誰もいない夕暮れの街道ですやすやと寝息を立て始める。
「……おっと」
そこに偶然、人が通りかかる。黒髪の子を連れた暗い緑髪の青年だ。
彼女が気持ちよさそうに寝ているのを見て少し目を丸くしつつも、困ったように笑う。
「年頃の女の子が、こんなところで寝てちゃ危ないぜ?」
青年はファナリヤを抱き上げ、黒髪の子を連れてまた歩き出した。
そのまま街道を歩いていると、携帯の着信音が鳴り響く。
「おっと。ナギト、代わりに出てくれない?」
「はい」
ナギトは白いコートのポケットから携帯を取り出し電話に出る。
「もしもし」
『……ナギトですか。
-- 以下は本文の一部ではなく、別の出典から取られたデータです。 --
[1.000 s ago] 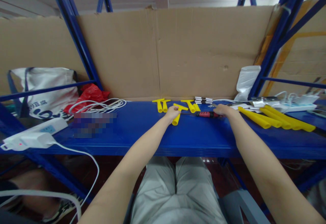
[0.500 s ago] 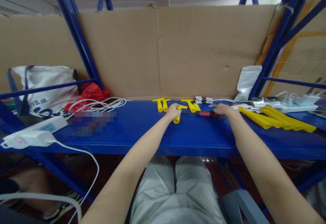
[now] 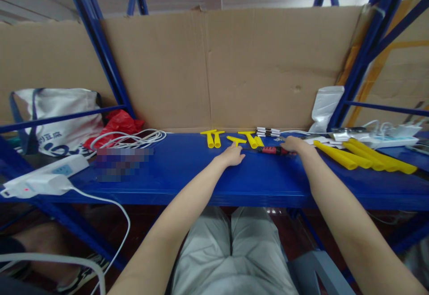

カンパネラは?』
「ノーウィッチ様……遅くなりまして申し訳ございません。少女は確保致しましたと、首領にお伝えくださいませ」
『そうですか、なら構いません。エイヴァスを迎えに寄越していますので帰投してください』
「畏まりました」
電話を切り、丁寧な手つきで携帯をカンパネラのポケットにしまう。
「予定より遅かったので、進捗を伺われたようです」
「ま、そんなことだとは思ったよ。まあでも会話してたんだから仕方ないんだけどなー」
未だ気付かず眠るファナリヤを見て、カンパネラは申し訳なさそうに笑う。
「ごめんな、しばらく帰らせてやれそうになくて」
そう一言漏らすが、眠っているファナリヤには聞こえるハズもない。
彼女を連れたまま、二人はの場を立ち去っていく。
――この光景を見たのは、言葉を持たぬ吹き抜ける風だけ。